Fourth Sunday in Lent

Joshua 5:9a, 10-12; 2 Corinthians 5:17-21; Luke 15:1-3, 11-32

They’re five words that no parent wants to hear from one of their children: “You are dead to me.”

Of course, the son in our gospel reading didn’t say that explicitly. But when he asked his father for his share of the inheritance while his father was still alive, that is exactly what he meant. Then he left home to get away from his family. To add insult to injury, he proceeded to waste his inheritance. Everything that his father had worked for over many years was spent on the biblical equivalent of “sex, drugs and rock & roll.” It was all gone. 

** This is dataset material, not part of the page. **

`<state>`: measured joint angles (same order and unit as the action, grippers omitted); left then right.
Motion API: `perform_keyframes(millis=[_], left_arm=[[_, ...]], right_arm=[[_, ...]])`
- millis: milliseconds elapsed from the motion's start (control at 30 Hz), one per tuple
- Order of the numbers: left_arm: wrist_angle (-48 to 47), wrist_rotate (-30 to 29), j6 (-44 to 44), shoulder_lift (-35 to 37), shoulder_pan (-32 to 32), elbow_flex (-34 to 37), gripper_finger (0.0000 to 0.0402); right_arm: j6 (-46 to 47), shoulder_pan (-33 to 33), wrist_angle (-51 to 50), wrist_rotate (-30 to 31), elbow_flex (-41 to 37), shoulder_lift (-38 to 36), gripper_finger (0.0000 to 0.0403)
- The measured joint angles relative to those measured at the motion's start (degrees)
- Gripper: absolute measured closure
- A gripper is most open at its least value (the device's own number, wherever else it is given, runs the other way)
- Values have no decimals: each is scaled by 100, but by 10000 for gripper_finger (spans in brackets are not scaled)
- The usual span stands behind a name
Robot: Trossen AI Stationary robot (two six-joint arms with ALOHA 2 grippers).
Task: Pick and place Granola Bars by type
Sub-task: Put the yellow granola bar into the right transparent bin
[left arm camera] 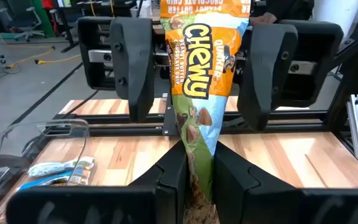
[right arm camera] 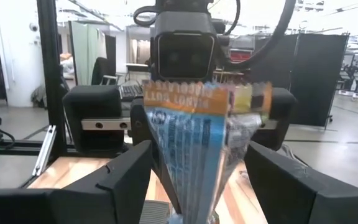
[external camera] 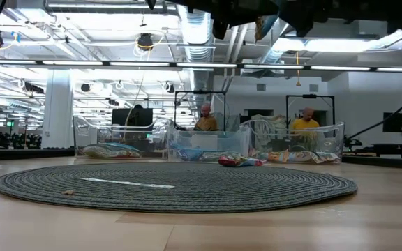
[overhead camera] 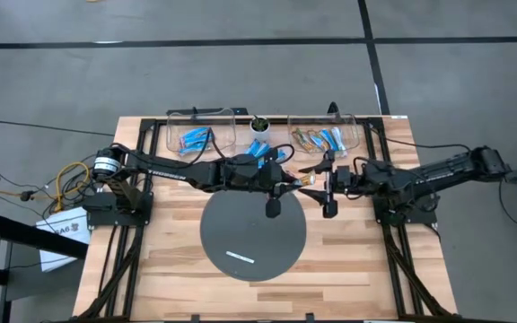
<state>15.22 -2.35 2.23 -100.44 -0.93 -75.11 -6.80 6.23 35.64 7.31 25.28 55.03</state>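
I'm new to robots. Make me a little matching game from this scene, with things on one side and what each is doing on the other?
Things:
1. left gripper
2. right gripper
3. orange Chewy bar
4. white strip

States:
a. lies flat on the round dark mat
b. open, one finger on each side of the bar
c. shut, pinching one end of the bar
d. held off the table between the two arms

Pairs: 1-c, 2-b, 3-d, 4-a
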Motion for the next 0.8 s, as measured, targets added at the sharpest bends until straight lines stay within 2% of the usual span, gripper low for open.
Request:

The young man found himself alone, hungry, desperate and at the edge of despair. He took a job feeding pigs, animals considered so unclean by Jews that they were the ultimate symbols of paganism and apostasy. He was so hungry that the garbage that that pigs ate began to look pretty good. Life couldn’t get much worse.

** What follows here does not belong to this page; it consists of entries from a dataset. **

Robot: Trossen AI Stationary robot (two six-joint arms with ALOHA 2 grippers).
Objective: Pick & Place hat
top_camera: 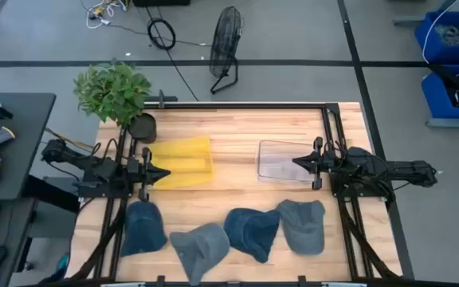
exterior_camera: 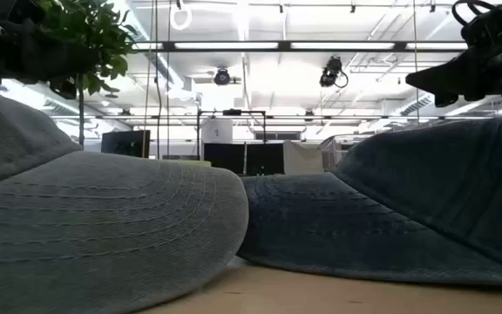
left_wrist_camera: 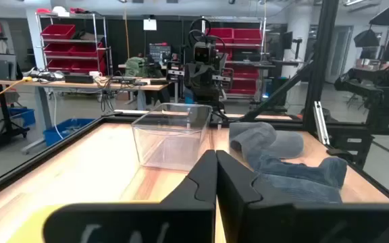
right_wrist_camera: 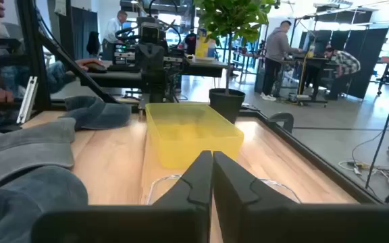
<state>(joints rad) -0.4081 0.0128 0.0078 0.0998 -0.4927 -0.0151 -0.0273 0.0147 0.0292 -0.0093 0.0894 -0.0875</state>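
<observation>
4 hats lie in row along table's near edge, within reach of either arm; yellow bin and clear bin sit behind (likely drop spots). Left gripper hovers over yellow bin, right gripper over clear bin; both pinched closed, holding nothing.

Four denim hats lie in a row along the wooden table's front edge. Behind them sit a yellow plastic bin on the left and a clear plastic bin on the right. A potted plant stands at the back-left corner.
</observation>
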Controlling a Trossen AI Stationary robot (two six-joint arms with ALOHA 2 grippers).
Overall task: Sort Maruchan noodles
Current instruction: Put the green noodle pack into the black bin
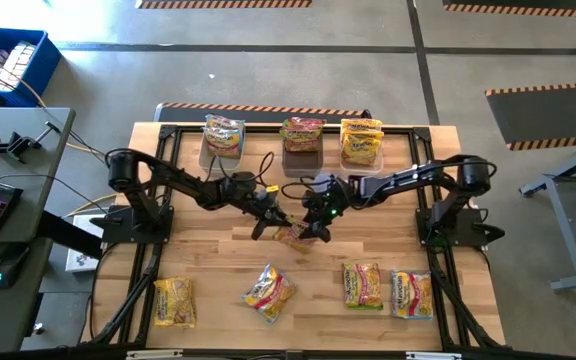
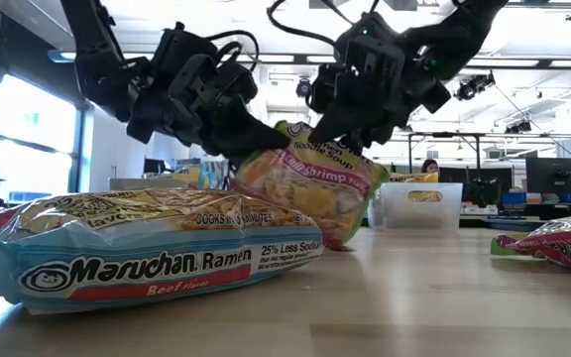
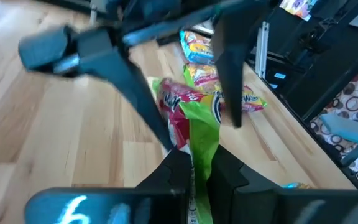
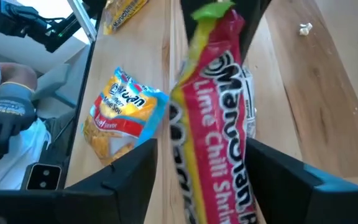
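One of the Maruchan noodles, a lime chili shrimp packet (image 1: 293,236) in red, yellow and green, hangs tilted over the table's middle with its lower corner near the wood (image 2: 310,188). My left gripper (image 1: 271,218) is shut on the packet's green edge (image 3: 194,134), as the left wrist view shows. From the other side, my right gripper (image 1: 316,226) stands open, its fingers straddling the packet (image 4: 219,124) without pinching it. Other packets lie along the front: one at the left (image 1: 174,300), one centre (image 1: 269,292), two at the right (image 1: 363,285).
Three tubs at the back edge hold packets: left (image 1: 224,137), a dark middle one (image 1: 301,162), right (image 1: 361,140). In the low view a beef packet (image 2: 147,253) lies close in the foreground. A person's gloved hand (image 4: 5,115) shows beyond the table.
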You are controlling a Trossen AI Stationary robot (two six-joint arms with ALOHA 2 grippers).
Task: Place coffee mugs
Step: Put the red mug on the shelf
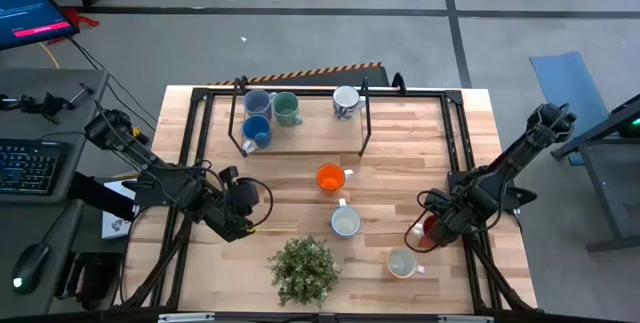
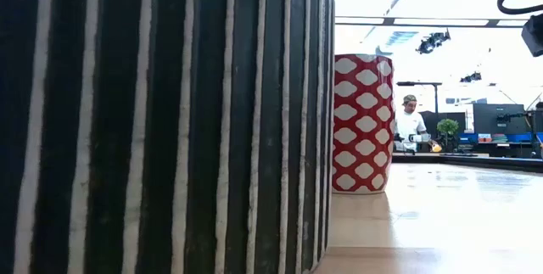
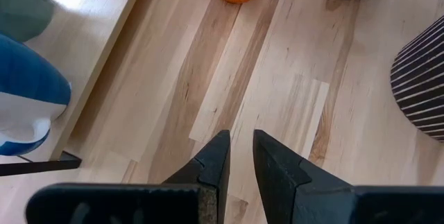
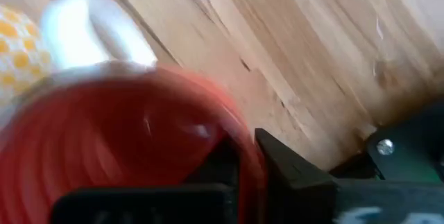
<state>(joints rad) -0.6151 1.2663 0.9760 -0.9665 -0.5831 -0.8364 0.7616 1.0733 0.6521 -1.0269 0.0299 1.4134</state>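
Right gripper [image 1: 428, 231] pinching the glossy red mug's [image 1: 431, 229] rim.
Left gripper [image 3: 239, 156] is hovering over pale striped wood [image 1: 400, 143], fingers nearly together, grasping nothing.

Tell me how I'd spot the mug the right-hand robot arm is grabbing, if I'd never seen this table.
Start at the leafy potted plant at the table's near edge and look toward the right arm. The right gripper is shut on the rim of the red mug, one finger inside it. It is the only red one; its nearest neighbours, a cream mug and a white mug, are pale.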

Then, Luke tells us, the young man came to his senses. He made the decision to humble himself and return to his father’s house. While he was still far away, his father ran out to meet him and threw his arms around him—an extraordinarily humiliating gesture for an elder in that culture, especially one whose honor had been insulted and whose son had effectively disowned him. 

Then, to make matters worse, the father treated his reprobate son like royalty. He gave him a robe, rings and sandals. 

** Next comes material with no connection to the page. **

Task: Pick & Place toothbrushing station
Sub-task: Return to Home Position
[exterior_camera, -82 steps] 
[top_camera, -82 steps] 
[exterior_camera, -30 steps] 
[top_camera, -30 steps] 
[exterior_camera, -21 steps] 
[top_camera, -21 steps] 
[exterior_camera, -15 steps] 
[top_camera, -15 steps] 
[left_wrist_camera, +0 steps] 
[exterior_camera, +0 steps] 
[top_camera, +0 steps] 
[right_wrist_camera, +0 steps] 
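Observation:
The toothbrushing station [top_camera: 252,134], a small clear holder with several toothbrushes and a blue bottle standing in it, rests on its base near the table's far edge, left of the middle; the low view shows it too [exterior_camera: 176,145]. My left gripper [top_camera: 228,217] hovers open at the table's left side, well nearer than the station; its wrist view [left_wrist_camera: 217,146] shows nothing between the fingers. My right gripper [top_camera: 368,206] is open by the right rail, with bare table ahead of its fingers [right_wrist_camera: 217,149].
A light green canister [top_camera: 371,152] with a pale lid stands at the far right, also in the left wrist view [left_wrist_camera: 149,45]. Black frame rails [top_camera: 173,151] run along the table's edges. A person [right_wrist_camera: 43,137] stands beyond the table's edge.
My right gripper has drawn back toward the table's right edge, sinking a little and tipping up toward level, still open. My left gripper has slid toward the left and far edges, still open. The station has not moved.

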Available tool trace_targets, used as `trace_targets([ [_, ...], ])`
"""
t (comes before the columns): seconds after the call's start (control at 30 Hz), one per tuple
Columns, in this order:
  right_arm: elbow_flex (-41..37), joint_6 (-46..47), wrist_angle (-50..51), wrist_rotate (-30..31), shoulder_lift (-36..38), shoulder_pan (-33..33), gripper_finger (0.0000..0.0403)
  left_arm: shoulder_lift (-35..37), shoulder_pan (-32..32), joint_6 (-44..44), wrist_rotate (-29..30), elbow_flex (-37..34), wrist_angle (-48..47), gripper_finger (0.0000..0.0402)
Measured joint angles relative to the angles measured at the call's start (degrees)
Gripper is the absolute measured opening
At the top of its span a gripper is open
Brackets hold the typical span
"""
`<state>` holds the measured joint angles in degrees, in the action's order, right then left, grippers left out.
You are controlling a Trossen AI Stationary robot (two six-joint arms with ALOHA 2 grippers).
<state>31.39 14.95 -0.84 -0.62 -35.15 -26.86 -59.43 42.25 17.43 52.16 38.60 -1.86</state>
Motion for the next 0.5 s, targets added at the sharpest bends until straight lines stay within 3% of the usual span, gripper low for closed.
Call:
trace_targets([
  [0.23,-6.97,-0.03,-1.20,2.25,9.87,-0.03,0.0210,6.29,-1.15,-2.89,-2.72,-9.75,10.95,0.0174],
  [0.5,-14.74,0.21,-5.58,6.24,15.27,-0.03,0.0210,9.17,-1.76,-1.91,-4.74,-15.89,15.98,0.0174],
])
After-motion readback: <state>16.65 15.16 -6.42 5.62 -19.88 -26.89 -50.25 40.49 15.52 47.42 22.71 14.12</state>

To many of Jesus’ listeners this made no sense. It contradicted their social customs and cultural expectations.  In short, it was a scandal. The elder son was angry and frustrated.  He thought his father had lost his mind and didn’t respect his hard work and faithfulness.  But his father didn’t care. What was dead was now alive. What was lost had been found. 

We don’t like to think about it, but when we sin, we are like the Prodigal Son. We choose live as if God is dead to us. We waste the riches that God has given us in Baptism, in our abilities and in our vocations. We build our own pigsties. At that point, we have a choice.  We can become complacent and learn to get comfortable in the mud; we can fall victim to despair and decide that we are pigs; or we can come to our senses. We can turn back to the Father.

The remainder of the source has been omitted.